Consider the data that follows and state how many lines contain the string "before", using the number alone.

%%

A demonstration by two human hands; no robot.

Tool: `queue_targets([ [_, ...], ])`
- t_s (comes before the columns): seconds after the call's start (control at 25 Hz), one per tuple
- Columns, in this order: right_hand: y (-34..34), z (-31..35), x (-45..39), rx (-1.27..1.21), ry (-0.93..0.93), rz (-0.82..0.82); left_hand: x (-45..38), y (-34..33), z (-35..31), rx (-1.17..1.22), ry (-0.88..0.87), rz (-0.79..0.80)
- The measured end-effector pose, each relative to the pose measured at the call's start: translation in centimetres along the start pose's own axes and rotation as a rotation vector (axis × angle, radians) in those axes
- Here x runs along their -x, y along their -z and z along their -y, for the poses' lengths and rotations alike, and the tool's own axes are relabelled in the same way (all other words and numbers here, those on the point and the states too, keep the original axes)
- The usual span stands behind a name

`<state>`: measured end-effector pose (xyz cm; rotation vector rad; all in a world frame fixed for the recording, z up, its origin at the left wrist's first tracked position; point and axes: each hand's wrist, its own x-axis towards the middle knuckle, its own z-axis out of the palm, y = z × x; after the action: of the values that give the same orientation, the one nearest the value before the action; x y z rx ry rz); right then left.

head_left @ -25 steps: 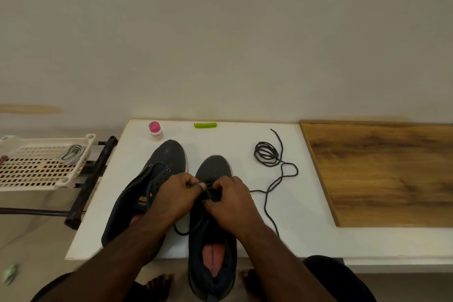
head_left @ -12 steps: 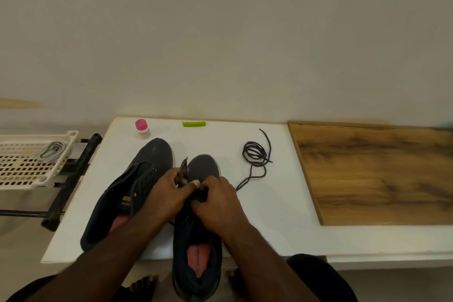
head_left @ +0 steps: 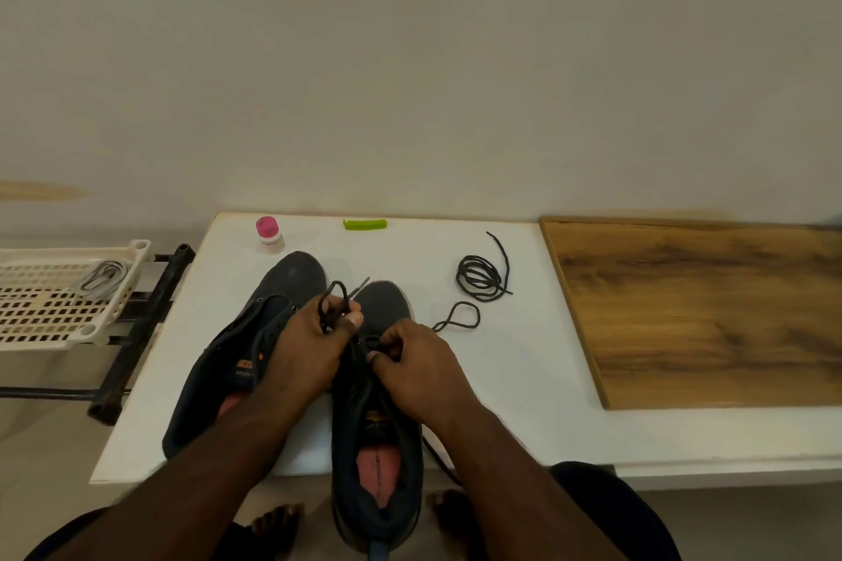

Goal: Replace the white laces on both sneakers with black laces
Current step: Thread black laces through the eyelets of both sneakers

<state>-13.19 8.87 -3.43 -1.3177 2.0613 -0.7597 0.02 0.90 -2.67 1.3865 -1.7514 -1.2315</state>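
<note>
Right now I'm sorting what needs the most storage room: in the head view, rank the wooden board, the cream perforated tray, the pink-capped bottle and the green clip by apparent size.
1. wooden board, cut off at the right edge
2. cream perforated tray, cut off at the left edge
3. pink-capped bottle and green clip: too close to rank

White table point(head_left: 524, 401) against plain wall point(head_left: 410, 59)
</note>
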Motion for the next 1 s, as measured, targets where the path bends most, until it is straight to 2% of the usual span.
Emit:
queue_targets([
  [0.08,0.0,0.1,0.1,-0.018,-0.013,-0.002,0.1,-0.1,0.3,-0.045,0.053,0.063],
  [0.12,0.1,0.1,0.1,-0.016,-0.015,-0.002,0.2,-0.3,0.2,-0.08,0.049,0.045],
  [0.24,0.2,0.1,0.1,0.001,-0.001,0.0,0.4,-0.5,-0.8,-0.093,-0.095,-0.103],
  [0.32,0.1,0.1,0.2,0.015,0.007,0.017,0.3,-0.3,-1.1,-0.045,-0.149,-0.114],
  [0.4,0.5,0.2,0.1,-0.019,-0.011,0.013,0.5,-0.3,-0.9,-0.028,-0.067,-0.018],
  [0.52,2.6,-0.7,-0.4,-0.061,-0.168,-0.126,0.6,-0.4,-0.2,-0.096,0.03,0.084],
  [0.6,3.6,-2.1,-0.8,0.097,-0.278,-0.119,0.5,-0.4,0.0,-0.119,0.027,0.077],
  [0.68,3.3,-2.6,-0.8,0.218,-0.339,-0.017,0.5,-0.2,0.1,-0.092,0.031,0.073],
  [0.84,1.8,-2.2,-1.2,0.089,-0.342,0.068,0.5,-0.2,0.6,-0.075,0.053,0.106],
  [0.92,1.8,-2.0,-1.2,0.052,-0.32,0.033,0.4,-0.2,0.6,-0.096,0.058,0.08],
  [1.0,2.5,-1.7,-1.1,0.018,-0.319,-0.088,0.1,-0.2,0.6,-0.126,0.048,0.051],
])
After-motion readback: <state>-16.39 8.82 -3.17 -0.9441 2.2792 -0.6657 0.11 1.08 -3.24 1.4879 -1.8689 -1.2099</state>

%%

_Answer to this exercise_
2